What the stats on teens and marijuana don’t show

The latest numbers are in and it’s clear: For the first time since 1981, fewer high school seniors report having used cigarettes in the past month than marijuana. This is a victory for U.S. tobacco policy, which has used education, prevention and regulation to massively reduce cigarette smoking; it’s also an embarrassment for marijuana prohibition, which has wasted enormous amounts of taxpayer money arresting millions of citizens with very little to show for it except construction of new prisons and shocking racial disparities.

Yet instead of asking what can we learn from historically low tobacco use rates that might improve U.S. marijuana policy, White House drug czar Gil Kerlikowske points a finger at state medical marijuana laws, the national debate on Proposition 19,and, well, anything but the failed, counterproductive marijuana policies of the last 40 years. The Times’ editorial board was right to call him to task for going too far (“One toke over the line,” Dec. 16).

According to the 2010 Monitoring the Future survey, teen marijuana use has risen for all prevalence periods (lifetime, past year, past 30 days and daily in the past 30 days). Daily marijuana use among high school seniors is now at 6.1%, the highest rate since the early 1980s. Overall, 21.4% of high school seniors used marijuana at least once last month, an increase of 0.8% over the past year.


“Though this upward shift is not yet very large, its duration and pervasiveness leave no doubt in our minds that it is real,” said Lloyd Johnston, the principal investigator of the study. In contrast, teen tobacco use remains at record lows (although cuts to prevention efforts threaten that) and teen binge drinking is falling.

Kerlikowske attributes the increase in teen marijuana use to the growing recognition that marijuana is less harmful than alcohol and other drugs, and that teenagers are starting to think marijuana is medicine.

“We have been telling young people, particularly for the past couple years, that marijuana is medicine,” he told ABC News Radio. “So it shouldn’t be a great surprise to us that young people are now misperceiving the dangers or the risks around marijuana.”

In a news release, he went further, saying, “Mixed messages about drug legalization, particularly marijuana, may be to blame.” Of course tobacco and alcohol are legal, and widely used and promoted, but teen misuse of those drugs is decreasing or holding steady.

Opponents of any change in America’s failed drug policies always throw out the myth that talking about reform sends a dangerous message to teens.
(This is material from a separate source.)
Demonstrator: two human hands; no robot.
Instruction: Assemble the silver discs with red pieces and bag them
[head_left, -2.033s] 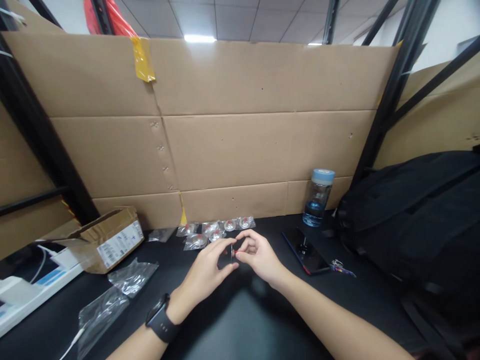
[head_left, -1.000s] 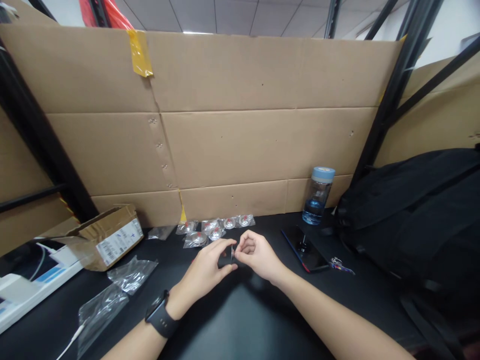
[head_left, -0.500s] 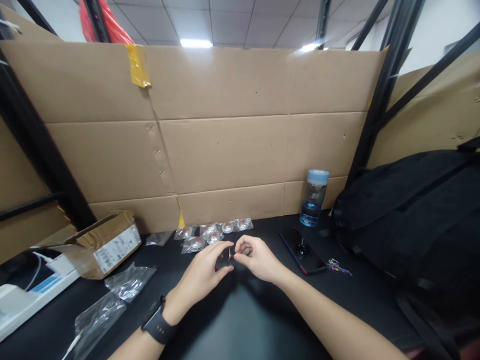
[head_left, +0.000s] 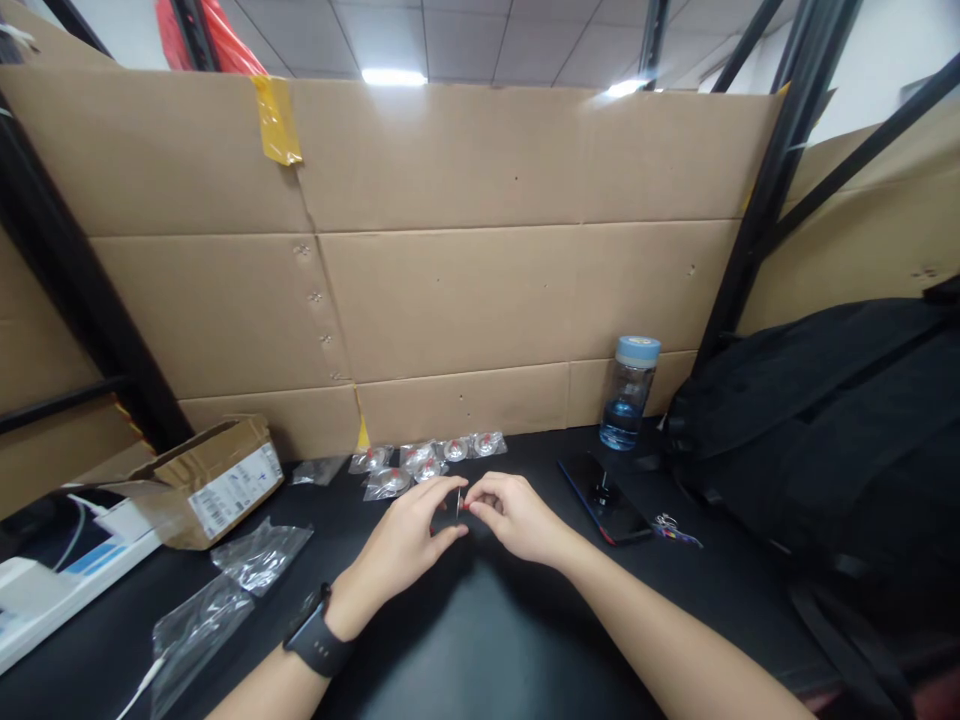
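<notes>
Between my hands stands a thin, silvery disc (head_left: 459, 503), seen nearly edge-on. My left hand (head_left: 401, 535) grips its rim, with the thumb below and fingers above. At the disc's right face, my right hand (head_left: 514, 515) is closed in a pinch on a small red part (head_left: 465, 506) at the middle. The exact kind of this piece is too small to make out. Just beyond my hands lie several clear plastic bags (head_left: 388, 482), each with a round silvery piece that has a red centre.
Empty clear bags (head_left: 262, 557) lie on the left, near an open cardboard box (head_left: 232, 490) and a white power strip (head_left: 82, 595). To the right are a phone (head_left: 604, 500) with a small black object on it, keys (head_left: 675, 532), a water bottle (head_left: 628, 395) and a black backpack (head_left: 817, 430). Cardboard (head_left: 450, 300) walls the back.
Both hands stay around the disc in nearly the same place. My right fingers have shifted slightly at the red part, and the view has tilted a little.
</notes>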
The evidence says otherwise. Fifteen states (plus the District of Columbia) have legalized marijuana for medical use, and 13 states have decriminalized marijuana for personal use. Research, including a 1999 Institute of Medicine report commissioned by the very agency Kerlikowske works for, has consistently demonstrated that marijuana-use rates in those states go up and down at roughly the same rates as in other states. Moreover, studies around the world have found that the relative harshness of drug laws matters surprisingly little. After all, rates of illegal drug use in the United States are the same as or higher than those in Europe, despite our more punitive policies.

In terms of social experiments, it would be hard to find a better one than the drastically different policy approaches toward marijuana and tobacco. Marijuana is illegal and thus unregulated and untaxed, with profits from sales going to organized crime. Tobacco is legal and thus regulated and taxed, with part of the profits from sales going to treatment, prevention and education.
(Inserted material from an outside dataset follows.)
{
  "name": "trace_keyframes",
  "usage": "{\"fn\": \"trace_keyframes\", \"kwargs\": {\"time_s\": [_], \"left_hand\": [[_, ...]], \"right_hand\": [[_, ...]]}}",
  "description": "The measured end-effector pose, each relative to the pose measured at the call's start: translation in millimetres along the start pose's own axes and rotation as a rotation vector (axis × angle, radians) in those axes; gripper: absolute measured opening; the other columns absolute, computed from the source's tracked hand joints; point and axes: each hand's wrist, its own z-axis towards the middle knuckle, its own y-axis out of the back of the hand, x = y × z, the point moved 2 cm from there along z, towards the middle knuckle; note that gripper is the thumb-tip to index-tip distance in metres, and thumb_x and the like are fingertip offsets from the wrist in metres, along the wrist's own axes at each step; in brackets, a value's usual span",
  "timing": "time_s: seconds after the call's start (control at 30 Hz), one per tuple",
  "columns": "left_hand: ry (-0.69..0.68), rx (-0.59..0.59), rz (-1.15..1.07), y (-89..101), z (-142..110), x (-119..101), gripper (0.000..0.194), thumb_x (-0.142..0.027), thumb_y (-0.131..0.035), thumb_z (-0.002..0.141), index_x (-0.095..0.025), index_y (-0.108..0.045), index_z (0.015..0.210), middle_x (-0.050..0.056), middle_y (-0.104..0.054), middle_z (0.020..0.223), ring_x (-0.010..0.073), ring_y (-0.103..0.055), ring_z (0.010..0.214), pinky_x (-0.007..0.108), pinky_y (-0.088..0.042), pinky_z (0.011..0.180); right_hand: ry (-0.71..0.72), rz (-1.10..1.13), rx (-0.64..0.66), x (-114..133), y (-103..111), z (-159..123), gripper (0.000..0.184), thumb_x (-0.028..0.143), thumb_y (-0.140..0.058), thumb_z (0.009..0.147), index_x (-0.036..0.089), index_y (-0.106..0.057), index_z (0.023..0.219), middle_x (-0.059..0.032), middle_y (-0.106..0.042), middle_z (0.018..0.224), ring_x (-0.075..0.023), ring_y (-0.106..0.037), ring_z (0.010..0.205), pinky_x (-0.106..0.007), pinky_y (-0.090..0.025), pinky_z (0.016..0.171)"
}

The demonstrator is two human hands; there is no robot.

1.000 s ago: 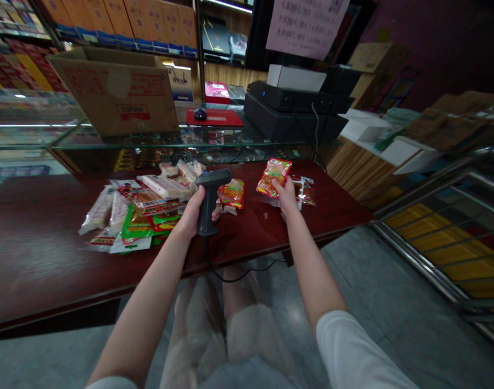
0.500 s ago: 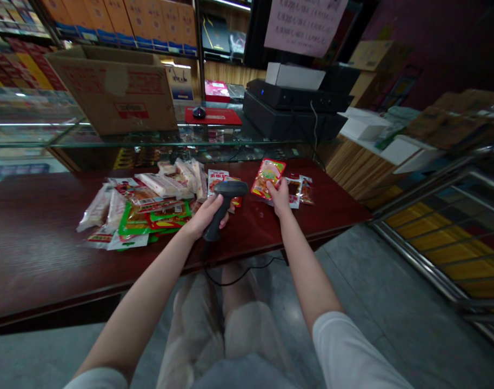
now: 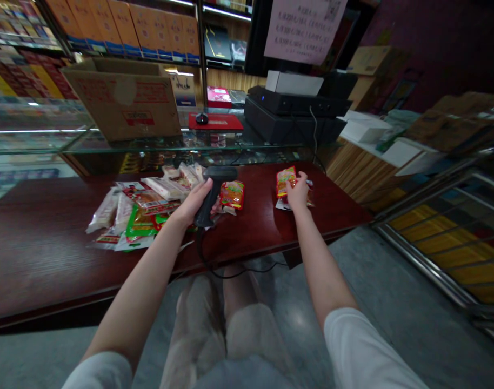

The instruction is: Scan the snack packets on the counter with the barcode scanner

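My left hand [image 3: 198,202] is wrapped round the handle of a black barcode scanner [image 3: 215,189], its head level above the table. A red-edged snack packet [image 3: 232,194] lies just beyond the scanner. To the left is a pile of snack packets, with white-wrapped sticks [image 3: 166,188] and a green-edged packet [image 3: 140,221]. At the right, my right hand [image 3: 298,190] is over another red-and-yellow snack packet [image 3: 285,180], thumb touching it and fingers spread apart. That packet rests on other packets [image 3: 311,194], partly hidden by the hand.
Behind the dark red table [image 3: 255,227] runs a glass counter bearing an open cardboard box [image 3: 125,108], a mouse [image 3: 201,118] on a red mat, and a black machine [image 3: 295,116]. The scanner's cable [image 3: 239,276] hangs over the front edge. A metal rack [image 3: 425,259] stands at right.
My right hand has moved right with the red-and-yellow packet, set it on the packets there, and loosened its fingers. The scanner has shifted slightly left, uncovering the other red-edged packet.
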Motion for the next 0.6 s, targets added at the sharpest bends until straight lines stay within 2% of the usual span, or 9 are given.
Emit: {"fn": "trace_keyframes", "kwargs": {"time_s": [0.07, 0.13, 0.23, 0.27, 0.33, 0.4, 0.47, 0.53, 0.6], "left_hand": [[0.004, -0.016, 0.039, 8.7, 6.9, -12.6, 0.054, -0.065, -0.067, 0.076, -0.017, -0.056, 0.099, -0.004, -0.052, 0.049, 0.0116, -0.048, 0.034, 0.022, -0.033, 0.036], [-0.015, -0.022, 0.092, 15.3, 12.3, -20.7, 0.051, -0.061, -0.068, 0.078, -0.017, -0.055, 0.1, -0.003, -0.053, 0.05, 0.0117, -0.05, 0.036, 0.021, -0.035, 0.037], [-0.094, -0.077, 0.125, 23.1, 16.1, -22.2, 0.05, -0.056, -0.07, 0.078, -0.016, -0.055, 0.102, -0.003, -0.055, 0.053, 0.0113, -0.054, 0.04, 0.02, -0.037, 0.04], [-0.121, -0.108, 0.118, 25.8, 16.5, -20.2, 0.05, -0.056, -0.071, 0.077, -0.016, -0.054, 0.102, -0.003, -0.057, 0.055, 0.0113, -0.055, 0.041, 0.02, -0.038, 0.041], [-0.141, -0.159, 0.112, 30.8, 16.3, -14.5, 0.052, -0.059, -0.072, 0.074, -0.018, -0.054, 0.1, -0.003, -0.06, 0.058, 0.012, -0.057, 0.043, 0.02, -0.041, 0.041], [-0.123, -0.181, 0.126, 34.7, 15.3, -8.5, 0.053, -0.062, -0.071, 0.072, -0.019, -0.054, 0.096, -0.001, -0.062, 0.059, 0.0132, -0.058, 0.042, 0.021, -0.043, 0.041], [-0.088, -0.169, 0.14, 36.3, 13.8, -3.8, 0.054, -0.065, -0.07, 0.071, -0.018, -0.054, 0.093, 0.001, -0.063, 0.059, 0.014, -0.058, 0.042, 0.022, -0.043, 0.04], [-0.065, -0.16, 0.137, 36.1, 12.5, -1.0, 0.056, -0.066, -0.07, 0.071, -0.017, -0.054, 0.092, 0.002, -0.064, 0.058, 0.0141, -0.058, 0.042, 0.022, -0.043, 0.04], [-0.049, -0.164, 0.129, 35.2, 12.1, 0.7, 0.056, -0.066, -0.071, 0.07, -0.016, -0.054, 0.091, 0.002, -0.064, 0.057, 0.0135, -0.057, 0.041, 0.021, -0.042, 0.039]], "right_hand": [[-0.008, -0.161, 0.011, -4.7, 10.5, 0.7, 0.046, 0.019, -0.055, 0.08, 0.011, -0.048, 0.125, -0.0237, -0.057, 0.123, -0.0331, -0.053, 0.115, -0.049, -0.04, 0.099], [0.017, -0.29, -0.067, -2.8, 16.9, -6.0, 0.047, 0.02, -0.058, 0.079, 0.009, -0.051, 0.124, -0.0273, -0.047, 0.137, -0.0378, -0.044, 0.125, -0.055, -0.033, 0.103], [0.12, -0.316, -0.137, 16.6, 9.9, -23.5, 0.044, 0.021, -0.059, 0.08, 0.011, -0.054, 0.122, -0.0253, -0.04, 0.146, -0.0379, -0.036, 0.132, -0.057, -0.026, 0.109], [0.155, -0.278, -0.087, 26.4, 2.0, -29.2, 0.04, 0.024, -0.059, 0.082, 0.012, -0.056, 0.119, -0.024, -0.045, 0.142, -0.0363, -0.04, 0.13, -0.056, -0.027, 0.109], [0.184, -0.153, 0.116, 47.2, -20.7, -39.1, 0.031, 0.034, -0.058, 0.086, 0.015, -0.061, 0.11, -0.0202, -0.06, 0.123, -0.0323, -0.052, 0.118, -0.05, -0.038, 0.103], [0.1, 0.002, 0.397, 63.7, -47.8, -46.8, 0.033, 0.048, -0.061, 0.084, 0.017, -0.064, 0.097, -0.0144, -0.068, 0.101, -0.0273, -0.064, 0.097, -0.041, -0.047, 0.09], [0.018, 0.088, 0.598, 73.1, -71.0, -51.8, 0.035, 0.053, -0.07, 0.075, 0.019, -0.064, 0.083, -0.0089, -0.069, 0.084, -0.0235, -0.066, 0.08, -0.036, -0.05, 0.078], [-0.035, 0.167, 0.673, 74.2, -85.8, -52.6, 0.035, 0.05, -0.078, 0.067, 0.02, -0.062, 0.074, -0.0045, -0.067, 0.073, -0.02, -0.064, 0.07, -0.032, -0.05, 0.07], [-0.1, 0.313, 0.674, 68.6, -91.6, -49.4, 0.034, 0.042, -0.082, 0.061, 0.019, -0.059, 0.071, -0.0009, -0.065, 0.068, -0.0168, -0.062, 0.065, -0.029, -0.05, 0.066]]}}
Even though the United States made almost 860,000 arrests for marijuana last year, including 760,000 arrests for mere possession, teen marijuana use is on the rise. Policymakers haven’t criminalized tobacco or made mass arrests of tobacco users, yet tobacco use remains far below its 1996 peak. The two very different drug policies have two very different results. It is long past time to make marijuana legal so it can be controlled, regulated and taxed as part of an effective, health-based drug policy.

Bill Piper is director of national affairs for the Drug Policy Alliance.